Basically, what I’m telling you is that right now I am absolutely no fun to be around. My head is swimming with characters and dialogue and lingering questions to the point where I imagine my face looks like I’m trying to remember the name of that guy that was in that one movie while also trying to remember the name of that guy that was in that other movie, while I’ve got a Beyonce song stuck in my head. I feel like I’m writing an enormous crossword puzzle. Not solving it; creating it.

I’m trying to keep my eye on the prize. I’m so close to the finish line. So very close.

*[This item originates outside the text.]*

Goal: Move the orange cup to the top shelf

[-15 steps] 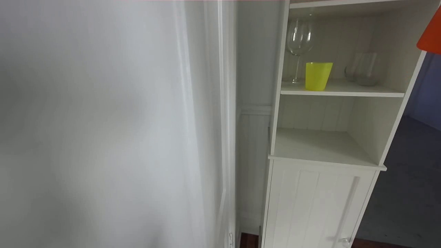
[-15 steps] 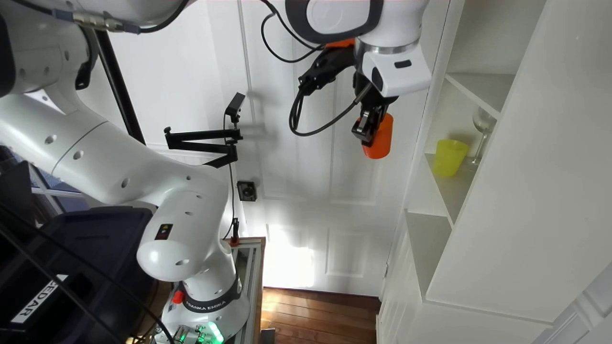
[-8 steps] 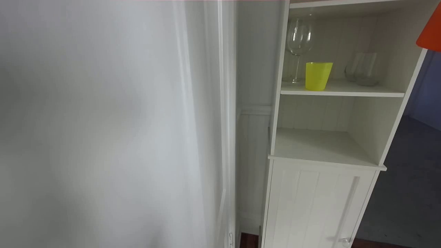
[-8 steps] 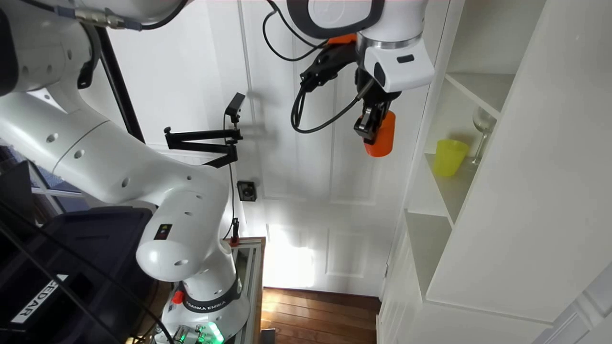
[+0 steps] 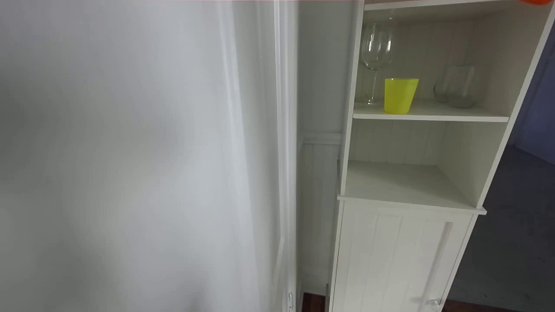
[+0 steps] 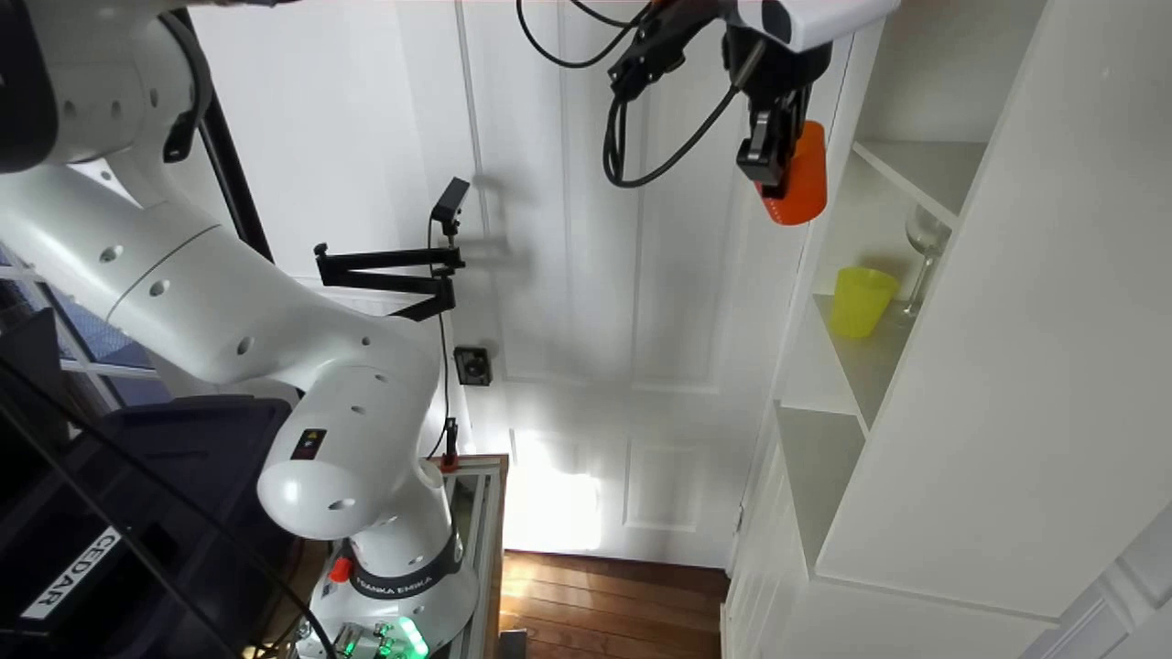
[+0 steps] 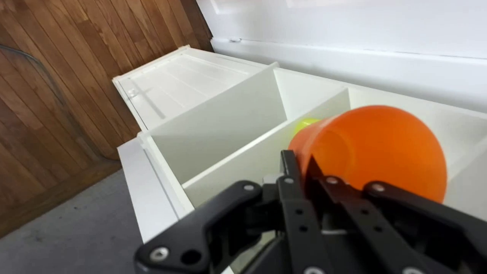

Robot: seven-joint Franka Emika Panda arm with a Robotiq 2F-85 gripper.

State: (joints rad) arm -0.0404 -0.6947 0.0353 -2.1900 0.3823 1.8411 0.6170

It’s times like these when I try to imagine what it’ll be like when I’m on the other side of these drafts. Once other people can see these words, read these pages. Later, when it’s more about me sitting still worrying about what others think of me, instead of right now, when I’m stuck in isolation, having to worry about what I think of me. I’m mean to me.

Later I’ll be allowed back out in public again like last summer, when nice girls in the 108-degree Baltimore heat would ask me to sign their boobs.

Until then, I’m right here, typing away my nail polish, feeling an ulcer in my stomach, wondering if this is funny enough or that is smart enough or if this other thing is good enough for you.

I only have a few days left to figure it all out.*

(* That’s totally untrue.  I turn in these drafts to the people who have requested them.  Then I wait.  Then I get notes.  And then it all starts again.  (Brought to you by Writing! A job for needy masochists.))

22 thoughts on “Eyes on the Prize

    1. Aw, thank YOU, Lucy. Without comments like that, I sometimes just bang my head on this desk and ask myself, “WHO CARES WHAT I AM DOING? WHY DO I KEEP DOING THIS? NOBODY READS BOOKS. I AM WASTING MY LIFE AWAY WHEN THERE IS SUN OUTSIDE. MY CAT GETS MORE SUN THAN I DO.”

  1. You’re killing the fantasy – I thought writers got to sit outside enjoying the sun/beach/park while they tapped away on their laptops. Are you telling me you don’t live in Fiji?!?!

    1. I know there are some ladies who do this while living in Napa or some shit. I don’t know how they do that. I barely make it to four pm without going, “Well, I just wrote 3000 words, so I think I will begin drinking now.” If I did it in a vineyard, all of my books would be about drinking wine in a vineyard and how all of my life before that moment was a waste.

      Please, someone pay me to write that vineyard book. I think it has real insight!

  2. They should make razors that record – like they have recording pens. That’s going to be my million dollar idea, that only you will buy because you’re the only one who has experienced writing in shin blood.

  3. I love Going in Circles, too! I watched the movie “Whip It” and then read your book and enjoyed them both so much. Made me realize that if there was a derby here, I would totally go. But just to watch. Thank you for your books, Pamie. And your blog. Always a guaranteed laugh with them.

  4. Much good luck on the manuscript and pilot (and all of the projects you’re juggling)!Have the ATM receipt laminated for the book tour. =)

    If I may ask a question about the super secret fantasy life of a writer — how do you budget financially during the jags where you’re working flat out for free until you can catch your breath and the unexpected income arrives?

  5. Very cool. I hope that wasn’t a rude question. I’ve found my own 1099 income years to be sort of jarring, so I wondered. LOL on the receipt — wouldn’t want someone to use your DNA nefariously and whatnot.

  6. I witnessed this boob signing. Come back to Baltimore, we have lots of boobs to sign! Also horrible weather right now. But we do enjoy providing you with wine and cheese and great roller derby.